Snyder dangled a black lace teddy in front of Warren's face with two fingers.

"'Kay, sir," Warren gasped, trying to rub himself on Snyder's spindly knee. Snyder rolled his eyes and allowed his leg to be humped. Vigerously. By a boy who looked unnervingly akin to a particularly hairy collie.

"My Lassie," he murmured, patting Warren's head affectionatly. "Now, but this on. I'm principle, I get to test spin you," he said, pulling his leg away and watching as Warren moaned as he shucked off his trousers and pulled an offered red thong with a sequined picture of a grizzly bear on the front, a specific hole cut in a specific place.

"You know," he muttered, nasal whine irking an intent Snyder. "I was talking to Xander the other day, and you never made him wear the dog collar when you spanked him until he called you Auntie Snydie,"

"That's because Xander doesn't need the collar. He knows who he belongs to. I mark him properly each morning with a potent combination of my urine and manly oozings." Warren sighed. Xander gets the golden showers? Again he was only second-best in the rodent-like eyes of the man he both hated and adored.

"Now, I need to make a call to the Mayor. Don't even breathe - he doesn't appreciate my relations with students ... prefers cats himself, I understand," Snyder said, a dreamy far away look in his beady eyes - Warren knew he somewhere else with the Mayor, cats, plastic baggies, disinfectant and a tiny Nazi uniform.

He sighed again, loudly this time, angry flash because he was now third in the list of Snyder's desires. In his eyes but they were still vulnerable and bloodshot ... Warren always cried when he came. He read in Andrew's Cosmo that this it meant he had a sensitive soul - actually, also he vomited a little when he came and he wasn't sure what that meant.

"Should I come back later?" he asked miserably, hauling his stained, soiled khaki pants back over his red thong.

"Mmm, that may be beneficial. I have things to do this evening. Tell Buffy Summers I'm ready to see her now," Snyder said, eyes still glazed.

"Buffy?" Warren whispered, anger coursing through his body. "He likes her?" Buffy had taken the affections of his wee, rat-man he so adored and loathed. He would kill her.
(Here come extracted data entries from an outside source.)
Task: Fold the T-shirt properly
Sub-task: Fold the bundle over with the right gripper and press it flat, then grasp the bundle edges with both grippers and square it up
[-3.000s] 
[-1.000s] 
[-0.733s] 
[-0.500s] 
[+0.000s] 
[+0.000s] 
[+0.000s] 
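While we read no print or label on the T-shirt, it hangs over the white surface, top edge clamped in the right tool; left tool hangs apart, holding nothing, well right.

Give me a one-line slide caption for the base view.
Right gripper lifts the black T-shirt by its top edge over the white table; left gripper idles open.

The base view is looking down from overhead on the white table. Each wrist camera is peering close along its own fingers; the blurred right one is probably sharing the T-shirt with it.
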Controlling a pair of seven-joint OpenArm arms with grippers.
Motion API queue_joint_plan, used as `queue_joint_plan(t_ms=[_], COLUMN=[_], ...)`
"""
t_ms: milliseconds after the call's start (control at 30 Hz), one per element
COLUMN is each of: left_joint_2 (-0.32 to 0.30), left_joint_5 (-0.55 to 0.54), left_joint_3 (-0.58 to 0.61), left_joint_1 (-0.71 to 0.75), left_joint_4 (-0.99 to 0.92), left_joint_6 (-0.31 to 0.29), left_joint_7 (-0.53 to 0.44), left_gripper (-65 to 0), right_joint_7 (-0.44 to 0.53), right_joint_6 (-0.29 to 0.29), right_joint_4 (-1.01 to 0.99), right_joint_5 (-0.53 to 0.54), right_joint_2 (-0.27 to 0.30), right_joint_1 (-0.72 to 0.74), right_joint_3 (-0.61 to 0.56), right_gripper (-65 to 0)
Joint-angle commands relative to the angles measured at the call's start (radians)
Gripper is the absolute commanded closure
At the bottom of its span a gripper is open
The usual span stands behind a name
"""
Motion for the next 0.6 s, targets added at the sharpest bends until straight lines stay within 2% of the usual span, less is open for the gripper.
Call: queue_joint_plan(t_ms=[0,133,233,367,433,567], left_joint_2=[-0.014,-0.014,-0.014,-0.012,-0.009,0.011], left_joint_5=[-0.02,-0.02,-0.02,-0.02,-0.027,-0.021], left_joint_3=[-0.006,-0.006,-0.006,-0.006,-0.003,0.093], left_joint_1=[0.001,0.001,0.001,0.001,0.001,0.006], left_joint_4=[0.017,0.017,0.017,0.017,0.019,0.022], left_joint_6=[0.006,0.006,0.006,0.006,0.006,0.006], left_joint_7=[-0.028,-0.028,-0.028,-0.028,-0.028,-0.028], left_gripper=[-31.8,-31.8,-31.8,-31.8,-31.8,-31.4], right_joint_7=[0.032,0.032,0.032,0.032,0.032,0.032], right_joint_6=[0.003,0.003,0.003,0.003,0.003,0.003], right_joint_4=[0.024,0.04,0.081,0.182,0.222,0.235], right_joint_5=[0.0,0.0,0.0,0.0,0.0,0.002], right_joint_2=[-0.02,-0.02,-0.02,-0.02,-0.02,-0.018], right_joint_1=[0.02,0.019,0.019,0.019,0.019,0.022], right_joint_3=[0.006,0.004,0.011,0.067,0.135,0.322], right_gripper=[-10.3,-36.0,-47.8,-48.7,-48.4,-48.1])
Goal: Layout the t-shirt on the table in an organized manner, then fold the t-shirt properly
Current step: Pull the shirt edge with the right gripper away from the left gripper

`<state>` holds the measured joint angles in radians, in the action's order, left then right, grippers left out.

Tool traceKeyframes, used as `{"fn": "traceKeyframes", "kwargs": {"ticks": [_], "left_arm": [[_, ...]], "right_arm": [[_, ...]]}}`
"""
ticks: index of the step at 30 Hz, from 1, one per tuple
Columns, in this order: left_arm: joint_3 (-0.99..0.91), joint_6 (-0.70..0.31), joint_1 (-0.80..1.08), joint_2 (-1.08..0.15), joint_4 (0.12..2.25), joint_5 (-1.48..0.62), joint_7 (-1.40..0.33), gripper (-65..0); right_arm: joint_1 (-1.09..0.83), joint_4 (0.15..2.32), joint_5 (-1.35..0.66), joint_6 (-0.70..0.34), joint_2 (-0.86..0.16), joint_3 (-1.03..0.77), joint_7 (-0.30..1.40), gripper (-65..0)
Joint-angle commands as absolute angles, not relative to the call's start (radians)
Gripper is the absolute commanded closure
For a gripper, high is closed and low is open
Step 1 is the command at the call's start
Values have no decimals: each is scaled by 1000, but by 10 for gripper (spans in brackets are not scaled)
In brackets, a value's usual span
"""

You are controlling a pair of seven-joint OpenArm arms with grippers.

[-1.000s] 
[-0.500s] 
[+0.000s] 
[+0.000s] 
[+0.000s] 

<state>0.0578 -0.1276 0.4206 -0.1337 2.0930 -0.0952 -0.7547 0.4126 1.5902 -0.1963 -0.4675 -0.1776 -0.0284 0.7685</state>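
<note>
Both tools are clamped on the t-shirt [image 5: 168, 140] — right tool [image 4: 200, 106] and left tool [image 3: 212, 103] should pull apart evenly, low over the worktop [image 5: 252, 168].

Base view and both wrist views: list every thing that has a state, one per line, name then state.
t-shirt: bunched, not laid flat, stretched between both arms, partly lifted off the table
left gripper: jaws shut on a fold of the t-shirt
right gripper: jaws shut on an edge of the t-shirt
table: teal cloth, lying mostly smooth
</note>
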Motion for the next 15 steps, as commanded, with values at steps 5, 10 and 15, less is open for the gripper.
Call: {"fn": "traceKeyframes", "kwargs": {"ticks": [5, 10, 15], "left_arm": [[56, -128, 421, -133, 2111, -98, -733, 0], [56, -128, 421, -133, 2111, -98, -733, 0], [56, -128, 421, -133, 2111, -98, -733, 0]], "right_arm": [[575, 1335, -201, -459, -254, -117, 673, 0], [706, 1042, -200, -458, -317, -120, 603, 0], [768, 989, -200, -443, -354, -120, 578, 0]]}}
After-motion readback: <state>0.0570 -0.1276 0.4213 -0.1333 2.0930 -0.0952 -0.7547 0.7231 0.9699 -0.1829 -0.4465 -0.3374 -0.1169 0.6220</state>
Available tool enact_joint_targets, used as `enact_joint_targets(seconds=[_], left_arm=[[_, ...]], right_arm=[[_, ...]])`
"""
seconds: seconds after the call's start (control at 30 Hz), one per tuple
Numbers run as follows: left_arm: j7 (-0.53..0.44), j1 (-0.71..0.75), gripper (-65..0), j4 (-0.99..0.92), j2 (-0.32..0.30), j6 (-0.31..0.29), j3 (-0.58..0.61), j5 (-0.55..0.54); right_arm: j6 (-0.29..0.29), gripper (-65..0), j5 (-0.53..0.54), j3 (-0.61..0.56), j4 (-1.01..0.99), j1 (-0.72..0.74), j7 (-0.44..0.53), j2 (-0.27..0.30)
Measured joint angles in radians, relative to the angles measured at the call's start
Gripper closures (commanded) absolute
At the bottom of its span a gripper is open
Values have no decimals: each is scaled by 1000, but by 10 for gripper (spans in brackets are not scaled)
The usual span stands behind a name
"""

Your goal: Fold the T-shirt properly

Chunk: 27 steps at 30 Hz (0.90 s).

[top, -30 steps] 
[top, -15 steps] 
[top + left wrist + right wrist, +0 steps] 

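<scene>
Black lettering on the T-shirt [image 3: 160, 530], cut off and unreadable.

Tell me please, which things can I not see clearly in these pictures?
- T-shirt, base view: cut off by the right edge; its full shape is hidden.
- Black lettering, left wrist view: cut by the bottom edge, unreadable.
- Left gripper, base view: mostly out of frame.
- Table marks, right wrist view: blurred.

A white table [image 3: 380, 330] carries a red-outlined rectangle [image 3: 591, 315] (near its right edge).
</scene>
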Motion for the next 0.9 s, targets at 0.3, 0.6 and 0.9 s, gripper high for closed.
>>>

Kill her dead. Kill her really, really dead. But first, he had to go and see Mr.Giles and dance around in the library cage with a carrot sticking out of uncomfortable places. Again.

As Warren entered the library, he was met by a strange sight. Mr. Giles appeared to be licking the craggy overhang of a very tall, very broody, very pale man's forehead. Wait a minute. I've seen that dude with Buffy before. What's his name? Angel, or something?

To Never Be Continued. Don't worry. Breathe a sigh of relief and have a cookie and a bottle of bleach for your brain.